ACCOUNTING POLICIES:
The financial statements have been prepared in accordance with generally
accepted accounting principles ("GAAP"). The Partnership utilizes the accrual
method of accounting. Under this method, revenues are recorded when earned and
expenses are recorded when incurred.
Preparation of the Partnership's financial statements in conformity with GAAP
requires management to make estimates and assumptions that affect the reported
amounts of assets and liabilities and disclosure of contingent assets and
liabilities at the date of the financial statements and the reported amounts of
revenues and expenses during the reporting period. Actual results could differ
from those estimates.
The financial information included in these financial statements is unaudited;
however, in management's opinion, all adjustments (consisting of only normal,
recurring accruals) necessary for a fair presentation of the results of
operations for the periods included have been made. Results of operations for
the quarter and nine months ended September 30, 1998 are not necessarily
indicative of the operating results for the year ending December 31, 1998.

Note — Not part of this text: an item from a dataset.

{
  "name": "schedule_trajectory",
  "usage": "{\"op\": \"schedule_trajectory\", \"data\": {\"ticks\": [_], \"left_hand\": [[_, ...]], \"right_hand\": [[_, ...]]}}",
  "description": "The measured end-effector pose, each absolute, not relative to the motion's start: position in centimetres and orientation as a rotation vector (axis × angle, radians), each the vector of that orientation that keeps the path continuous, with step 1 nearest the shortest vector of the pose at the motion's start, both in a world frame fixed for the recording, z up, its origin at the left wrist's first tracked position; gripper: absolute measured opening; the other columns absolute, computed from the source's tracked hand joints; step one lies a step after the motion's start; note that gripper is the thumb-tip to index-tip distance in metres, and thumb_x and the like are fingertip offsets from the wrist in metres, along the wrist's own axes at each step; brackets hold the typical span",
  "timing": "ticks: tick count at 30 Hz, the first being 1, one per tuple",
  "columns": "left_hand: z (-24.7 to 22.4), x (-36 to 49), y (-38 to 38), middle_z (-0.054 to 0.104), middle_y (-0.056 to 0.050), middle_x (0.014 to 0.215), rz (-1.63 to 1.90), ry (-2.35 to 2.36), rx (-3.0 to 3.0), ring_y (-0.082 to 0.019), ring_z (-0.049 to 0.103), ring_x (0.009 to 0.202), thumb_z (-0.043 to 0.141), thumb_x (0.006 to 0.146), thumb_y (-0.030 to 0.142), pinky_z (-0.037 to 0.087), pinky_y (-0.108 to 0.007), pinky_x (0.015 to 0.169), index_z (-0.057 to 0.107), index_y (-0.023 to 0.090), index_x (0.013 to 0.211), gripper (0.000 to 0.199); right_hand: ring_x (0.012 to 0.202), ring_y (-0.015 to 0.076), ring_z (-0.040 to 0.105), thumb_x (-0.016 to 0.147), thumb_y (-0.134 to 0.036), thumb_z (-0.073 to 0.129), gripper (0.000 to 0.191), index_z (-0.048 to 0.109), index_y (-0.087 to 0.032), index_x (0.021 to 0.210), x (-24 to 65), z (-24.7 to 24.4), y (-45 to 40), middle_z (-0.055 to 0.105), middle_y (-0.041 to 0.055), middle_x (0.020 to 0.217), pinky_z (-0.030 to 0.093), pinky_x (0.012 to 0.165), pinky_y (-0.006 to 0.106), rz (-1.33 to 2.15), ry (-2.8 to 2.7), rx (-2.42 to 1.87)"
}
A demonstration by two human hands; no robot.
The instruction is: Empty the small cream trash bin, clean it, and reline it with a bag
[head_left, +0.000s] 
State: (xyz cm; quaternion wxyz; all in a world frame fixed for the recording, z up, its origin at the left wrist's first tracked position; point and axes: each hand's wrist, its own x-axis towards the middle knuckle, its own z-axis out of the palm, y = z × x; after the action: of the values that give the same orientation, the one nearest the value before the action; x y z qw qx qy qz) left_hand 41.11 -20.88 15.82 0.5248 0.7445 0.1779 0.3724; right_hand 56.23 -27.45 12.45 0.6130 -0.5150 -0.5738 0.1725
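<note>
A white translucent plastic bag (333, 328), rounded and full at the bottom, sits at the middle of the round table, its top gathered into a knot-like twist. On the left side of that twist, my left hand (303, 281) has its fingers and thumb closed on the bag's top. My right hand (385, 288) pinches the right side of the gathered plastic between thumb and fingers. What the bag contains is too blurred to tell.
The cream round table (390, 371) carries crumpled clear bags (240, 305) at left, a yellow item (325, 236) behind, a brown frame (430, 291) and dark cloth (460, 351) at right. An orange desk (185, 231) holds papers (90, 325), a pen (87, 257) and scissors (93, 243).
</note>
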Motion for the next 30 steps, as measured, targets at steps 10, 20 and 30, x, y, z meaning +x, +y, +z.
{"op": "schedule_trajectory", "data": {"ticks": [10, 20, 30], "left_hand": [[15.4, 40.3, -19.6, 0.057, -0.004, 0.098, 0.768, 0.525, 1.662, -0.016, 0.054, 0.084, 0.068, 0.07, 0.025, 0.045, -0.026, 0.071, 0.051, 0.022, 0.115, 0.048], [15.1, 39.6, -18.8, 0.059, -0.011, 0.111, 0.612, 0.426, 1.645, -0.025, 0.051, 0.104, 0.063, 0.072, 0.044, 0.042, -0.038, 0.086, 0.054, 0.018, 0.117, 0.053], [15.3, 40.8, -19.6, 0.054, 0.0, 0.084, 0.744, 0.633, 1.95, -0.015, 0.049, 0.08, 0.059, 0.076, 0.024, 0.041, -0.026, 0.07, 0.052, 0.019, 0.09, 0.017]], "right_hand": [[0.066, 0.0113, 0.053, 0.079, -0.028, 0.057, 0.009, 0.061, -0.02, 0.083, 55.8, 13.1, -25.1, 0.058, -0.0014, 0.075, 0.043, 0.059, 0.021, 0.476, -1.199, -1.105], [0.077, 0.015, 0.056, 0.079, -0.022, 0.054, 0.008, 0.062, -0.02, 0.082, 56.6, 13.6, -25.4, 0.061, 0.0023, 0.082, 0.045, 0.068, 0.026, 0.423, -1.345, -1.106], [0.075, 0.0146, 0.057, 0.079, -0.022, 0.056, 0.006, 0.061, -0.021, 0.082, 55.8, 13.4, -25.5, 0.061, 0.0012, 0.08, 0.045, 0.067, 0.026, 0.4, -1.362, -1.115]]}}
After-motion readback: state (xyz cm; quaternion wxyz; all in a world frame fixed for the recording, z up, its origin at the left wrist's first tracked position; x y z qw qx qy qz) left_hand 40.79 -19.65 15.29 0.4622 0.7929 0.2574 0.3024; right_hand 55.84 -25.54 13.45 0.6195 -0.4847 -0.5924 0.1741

The financial statements include the Partnership's 50% interest in a joint
venture with an Affiliated partnership. This joint venture was formed for the
purpose of acquiring a 100% interest in certain real property and until its
sale in August 1998 was operated under the common control of the General
Partner. Accordingly, the Partnership's pro rata share of the ventures'
revenues, expenses, assets, liabilities and Partners' (deficit) capital is
included in the financial statements.
Investment in joint venture includes the recording of the Partnership's
interest, under the equity method of accounting, in a joint venture with an
Affiliated partnership. The joint venture acquired a preferred majority
interest in a limited partnership with the seller of the Lansing, Michigan
property ("Holiday"). Under the equity method of accounting, the Partnership
recorded its initial interest at cost and adjusts its investment account for
its share of Holiday's income or loss and its distributions of cash flow (as
defined by the limited partnership agreement).
Commercial rental properties are recorded at cost, net of any provisions for
value impairment, and depreciated (exclusive of amounts allocated to land) on
the straight-line method over their estimated useful lives. Lease acquisition
fees are recorded at cost and amortized on the straight-line method over the
life of each respective lease. Repair and maintenance costs are expensed
against operations as incurred; expenditures for improvements are capitalized
to the appropriate property accounts and depreciated on the straight-line
method over the estimated life of such improvements.
The Partnership evaluates its rental properties for impairment when conditions
exist which may indicate that it is probable that the sum of expected future
cash flows (undiscounted) from a property is less than its carrying value. Upon
determination that an impairment has occurred, the carrying basis in the rental
property is reduced to estimated fair value. Management was not aware of any
indicator that would result in a significant impairment loss during the periods
reported.
Property sales are recorded when title transfers and sufficient consideration
has been received by the Partnership. Upon disposition, the related costs and
accumulated depreciation and amortization are removed from the respective
accounts. Gains on sales are recognized in accordance with GAAP.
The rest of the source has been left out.